Smells like a little coffee house on fire, but without the hipsters. Yes, that’s a good thing. This bottle is all about the oak.
Full bodied, the wine sports a round fleshy structure with cola and espresso notes on the attack, and licorice and dark fruits on the midpalate, with just an edge of chocolate. The oak flavors keep coming with vanilla and cinnamon on the finish.
The family run winery started in the 1950′s as a irrigation company, branching out into wine production in the following decades. They are now one of the largest producers and exporters of Argentinean wine. This bottle sourced from an estate vineyard planted at the foot of the Andes Mountains in 1974. While Tempranillo is not a well-known grape in the United States, it is planted extensively throught Argentina.
Via Wikipedia. Argentina contains the greatest concentration of high-altitude vineyards in the world.
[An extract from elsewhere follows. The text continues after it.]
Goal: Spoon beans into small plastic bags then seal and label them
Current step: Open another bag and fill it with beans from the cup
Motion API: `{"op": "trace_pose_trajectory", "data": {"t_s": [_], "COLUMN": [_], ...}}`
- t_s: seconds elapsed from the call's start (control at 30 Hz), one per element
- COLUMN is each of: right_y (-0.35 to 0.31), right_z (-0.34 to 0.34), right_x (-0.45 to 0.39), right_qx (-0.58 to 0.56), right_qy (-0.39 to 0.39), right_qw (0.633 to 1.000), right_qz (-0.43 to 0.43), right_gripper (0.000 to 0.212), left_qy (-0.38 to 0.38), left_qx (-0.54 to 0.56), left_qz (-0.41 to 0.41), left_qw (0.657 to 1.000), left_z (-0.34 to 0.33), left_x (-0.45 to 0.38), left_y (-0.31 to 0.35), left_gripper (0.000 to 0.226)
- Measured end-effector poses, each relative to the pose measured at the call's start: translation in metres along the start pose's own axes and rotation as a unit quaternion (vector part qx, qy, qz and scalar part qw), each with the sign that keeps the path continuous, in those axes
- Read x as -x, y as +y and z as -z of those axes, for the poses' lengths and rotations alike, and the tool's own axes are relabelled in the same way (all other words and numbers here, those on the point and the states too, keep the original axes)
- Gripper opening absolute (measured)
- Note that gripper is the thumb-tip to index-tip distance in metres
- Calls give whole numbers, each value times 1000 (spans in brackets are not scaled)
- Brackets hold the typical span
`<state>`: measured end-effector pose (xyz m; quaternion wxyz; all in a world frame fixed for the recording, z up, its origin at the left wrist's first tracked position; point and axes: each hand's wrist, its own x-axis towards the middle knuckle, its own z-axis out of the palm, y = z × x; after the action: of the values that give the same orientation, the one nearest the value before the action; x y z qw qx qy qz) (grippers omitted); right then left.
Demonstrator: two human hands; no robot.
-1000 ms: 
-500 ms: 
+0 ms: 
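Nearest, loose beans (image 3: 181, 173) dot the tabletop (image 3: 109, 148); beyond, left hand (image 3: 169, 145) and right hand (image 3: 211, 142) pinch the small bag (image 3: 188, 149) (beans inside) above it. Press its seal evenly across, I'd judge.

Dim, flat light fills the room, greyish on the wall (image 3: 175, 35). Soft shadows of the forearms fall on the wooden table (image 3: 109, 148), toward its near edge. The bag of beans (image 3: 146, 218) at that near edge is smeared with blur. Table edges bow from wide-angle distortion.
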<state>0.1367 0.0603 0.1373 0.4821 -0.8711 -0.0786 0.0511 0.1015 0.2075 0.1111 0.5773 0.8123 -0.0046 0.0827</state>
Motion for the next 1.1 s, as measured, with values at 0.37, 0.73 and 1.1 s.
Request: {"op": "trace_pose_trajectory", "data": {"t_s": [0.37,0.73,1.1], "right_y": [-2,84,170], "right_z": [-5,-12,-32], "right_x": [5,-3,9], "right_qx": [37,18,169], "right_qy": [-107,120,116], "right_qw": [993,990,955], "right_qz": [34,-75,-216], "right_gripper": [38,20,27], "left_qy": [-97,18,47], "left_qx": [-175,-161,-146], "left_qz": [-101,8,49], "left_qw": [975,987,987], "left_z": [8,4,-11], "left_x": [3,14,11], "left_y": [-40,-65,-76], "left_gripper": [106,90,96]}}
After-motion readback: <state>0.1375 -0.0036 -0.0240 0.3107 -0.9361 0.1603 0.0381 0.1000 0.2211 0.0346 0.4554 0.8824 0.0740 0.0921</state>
Altitude has become such a status symbol for growers in Mendoza that they almost dare each other to plant slightly higher with each new vineyard, with the best wines boasting their altitude as if it were a grand cru classification. Vineyards are commonly found at 900 to 1,050 metres (3,000–3,500 feet), whereas in much of Europe 480 metres (1,600 feet) is considered the upper limit for ripening. Many vineyards have been planted at 1,500 metres (5,000 feet), while Donald Hess, not satisfied with his Colome vineyard at 2,250 metres (7,500 feet), has planted another at 3,000 metres (9,900 feet)! One advantage of growing grapes at such heights is that they benefit from extended hang-time without producing wines that are too big and alcoholic.